Autor: Ikeuchi Y; Department of Neurosurgery, Kobe University Graduate School of Medicine, 7-5-2 Kusunoki-cho, Chuo-ku, Kobe, Hyogo 650-0017, Japan., Kohta M; Department of Neurosurgery, Kobe University Graduate School of Medicine, 7-5-2 Kusunoki-cho, Chuo-ku, Kobe, Hyogo 650-0017, Japan. Electronic address: kohta@med.kobe-u.ac.jp., Yamashita S; Department of Neurosurgery, Kobe University Graduate School of Medicine, 7-5-2 Kusunoki-cho, Chuo-ku, Kobe, Hyogo 650-0017, Japan., Yamanishi S; Department of Neurosurgery, Kobe University Graduate School of Medicine, 7-5-2 Kusunoki-cho, Chuo-ku, Kobe, Hyogo 650-0017, Japan., Yamaguchi Y; Department of Neurosurgery, Kobe University Graduate School of Medicine, 7-5-2 Kusunoki-cho, Chuo-ku, Kobe, Hyogo 650-0017, Japan., Tanaka J; Department of Neurosurgery, Kobe University Graduate School of Medicine, 7-5-2 Kusunoki-cho, Chuo-ku, Kobe, Hyogo 650-0017, Japan; Department of Neurosurgery, Konan Medical Center, 1-5-16 Kamokogahara, Higashinada-ku, Kobe, Hyogo 658-0064, Japan., Tanaka K; Department of Neurosurgery, Kobe University Graduate School of Medicine, 7-5-2 Kusunoki-cho, Chuo-ku, Kobe, Hyogo 650-0017, Japan., Kimura H; Department of Neurosurgery, Kobe University Graduate School of Medicine, 7-5-2 Kusunoki-cho, Chuo-ku, Kobe, Hyogo 650-0017, Japan., Fujita A; Department of Neurosurgery, Kobe University Graduate School of Medicine, 7-5-2 Kusunoki-cho, Chuo-ku, Kobe, Hyogo 650-0017, Japan., Hosoda K; Department of Neurosurgery, Kobe University Graduate School of Medicine, 7-5-2 Kusunoki-cho, Chuo-ku, Kobe, Hyogo 650-0017, Japan; Department of Neurosurgery, Myodani Hospital, 2350-2, Nashihara, Myodani-cho, Tarumi-ku, Kobe, Hyogo 655-0852 Japan., Kohmura E; Department of Neurosurgery, Kobe University Graduate School of Medicine, 7-5-2 Kusunoki-cho, Chuo-ku, Kobe, Hyogo 650-0017, Japan; Department of Neurosurgery, Kinki Central Hospital of the Mutual Aid Association of Public School Teachers, 3-1 Kurumazuka, Itami, Hyogo 664-8533, Japan., Sasayama T; Department of Neurosurgery, Kobe University Graduate School of Medicine, 7-5-2 Kusunoki-cho, Chuo-ku, Kobe, Hyogo 650-0017, Japan.
Jazyk: angličtina
Zdroj: Journal of the neurological sciences [J Neurol Sci] 2024 Aug 15; Vol. 463, pp. 123114. Date of Electronic Publication: 2024 Jun 25.

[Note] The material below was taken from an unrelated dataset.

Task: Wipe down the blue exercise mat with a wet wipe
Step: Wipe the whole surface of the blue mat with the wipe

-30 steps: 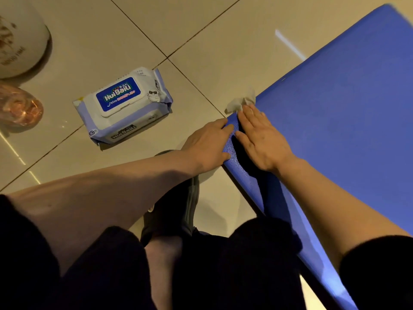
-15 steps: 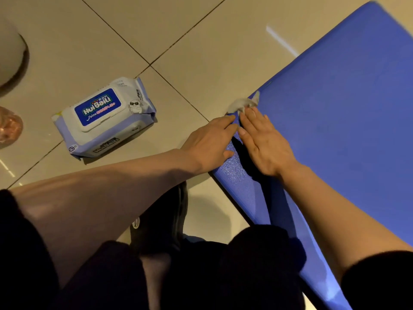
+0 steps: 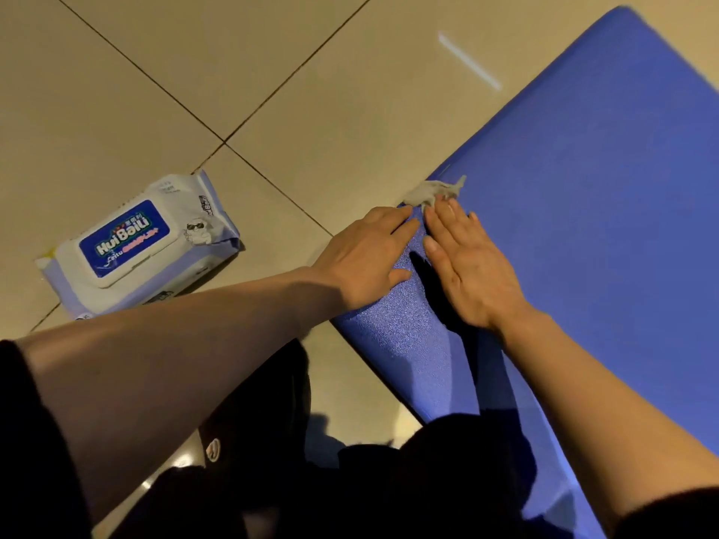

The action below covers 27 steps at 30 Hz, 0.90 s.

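Observation:
The blue exercise mat point(image 3: 591, 196) lies on the tiled floor and fills the right side of the view. Its near left edge is folded over, showing a textured underside. My left hand point(image 3: 365, 254) rests flat on that folded edge with straight fingers. Beside it, my right hand point(image 3: 467, 266) lies flat on the mat. A crumpled white wet wipe point(image 3: 432, 192) sits at the mat's edge just under my right fingertips, which press on it.
A white and blue pack of wet wipes point(image 3: 136, 243) lies on the beige floor tiles to the left, lid closed. My dark-clothed knees and a black shoe point(image 3: 249, 422) fill the bottom of the view.
Both hands and the wipe have slid a little farther along the mat's edge, away from me. The view has shifted, so the wipes pack sits lower and further left.

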### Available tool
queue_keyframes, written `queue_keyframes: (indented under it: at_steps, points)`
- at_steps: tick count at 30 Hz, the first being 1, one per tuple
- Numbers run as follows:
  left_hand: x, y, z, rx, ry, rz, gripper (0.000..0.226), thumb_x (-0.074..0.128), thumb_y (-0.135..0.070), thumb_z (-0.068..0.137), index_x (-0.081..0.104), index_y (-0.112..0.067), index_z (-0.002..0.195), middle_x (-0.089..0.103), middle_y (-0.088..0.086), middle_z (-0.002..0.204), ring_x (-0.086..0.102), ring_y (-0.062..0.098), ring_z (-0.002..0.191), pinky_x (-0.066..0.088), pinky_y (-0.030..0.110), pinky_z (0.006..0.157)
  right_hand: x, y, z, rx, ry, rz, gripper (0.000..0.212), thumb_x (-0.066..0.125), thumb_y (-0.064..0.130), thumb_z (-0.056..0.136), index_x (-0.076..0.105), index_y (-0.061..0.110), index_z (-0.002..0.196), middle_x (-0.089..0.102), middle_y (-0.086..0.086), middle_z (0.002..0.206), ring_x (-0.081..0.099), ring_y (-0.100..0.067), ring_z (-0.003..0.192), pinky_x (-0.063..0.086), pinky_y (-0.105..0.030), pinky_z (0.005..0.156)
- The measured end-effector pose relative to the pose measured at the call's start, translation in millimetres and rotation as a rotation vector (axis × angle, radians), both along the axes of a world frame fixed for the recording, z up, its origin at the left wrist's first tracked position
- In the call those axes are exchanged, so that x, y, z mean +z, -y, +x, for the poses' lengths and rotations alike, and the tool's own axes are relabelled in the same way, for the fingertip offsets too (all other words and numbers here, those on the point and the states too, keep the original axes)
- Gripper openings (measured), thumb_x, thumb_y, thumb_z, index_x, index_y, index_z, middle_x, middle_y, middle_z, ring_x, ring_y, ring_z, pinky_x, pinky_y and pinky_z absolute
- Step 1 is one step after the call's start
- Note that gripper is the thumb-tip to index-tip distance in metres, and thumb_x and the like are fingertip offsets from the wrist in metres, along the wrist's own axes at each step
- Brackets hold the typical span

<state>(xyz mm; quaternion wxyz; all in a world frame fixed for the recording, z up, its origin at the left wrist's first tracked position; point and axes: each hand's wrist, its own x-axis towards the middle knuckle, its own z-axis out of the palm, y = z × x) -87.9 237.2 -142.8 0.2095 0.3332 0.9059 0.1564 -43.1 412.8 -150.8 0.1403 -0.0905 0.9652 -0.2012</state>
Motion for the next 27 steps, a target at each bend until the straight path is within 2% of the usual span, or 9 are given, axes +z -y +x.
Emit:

DOI: 10.1016/j.jns.2024.123114
Abstrakt: Pencil-beam presaturation (BeamSAT) magnetic resonance imaging (MRI) produces selective magnetic resonance angiography (MRA) images of specific arteries, including the unilateral internal carotid artery (ICA-selective MRA) or vertebral artery (VA-selective MRA). We evaluate the influence of flow pattern, visualized using BeamSAT MRI, on preoperative cerebral hemodynamic status and postoperative hyperperfusion syndrome (HPS). Patients undergoing carotid artery stenting or carotid endarterectomy were categorized into two groups to evaluate flow pattern. Patients with neither crossflow on BeamSAT MRI nor mismatch in middle cerebral artery (MCA) signal intensity between ICA-selective and conventional MRA were classified into Group I, comprising 29 patients. Group II included all other patients comprising 19 patients, who were suspected of experiencing changes in intracranial flow patterns. Cerebral blood flow and cerebrovascular reactivity (CVR) were assessed using single-photon emission computed tomography, and potential HPS symptoms were retrospectively assessed by chart review. Preoperative ipsilateral CVR was significantly lower in Group II than in Group I (18.0% ± 20.0% vs. 48.3% ± 19.5%; P < 0.0001). Group II showed significantly impaired CVR (odds ratio 17.7, 95% confidence interval 1.82-171; P = 0.013) in multivariate analysis. The partial areas under the curve of the BeamSAT logistic model (0.843) were significantly larger than those of the conventional logistic model (0.626) over the range of high sensitivity (0.6-1) (P = 0.04). The incidence of postoperative HPS symptoms was significantly higher in Group II than in Group I (8/19 vs. 1/29; P = 0.001). BeamSAT MRI may be a valuable and non-invasive tool for assessing cerebral hemodynamics and predicting postoperative HPS.
Competing Interests: Declaration of competing interest The authors have no personal, financial, or institutional interest in any of the drugs, materials, or devices described in this article.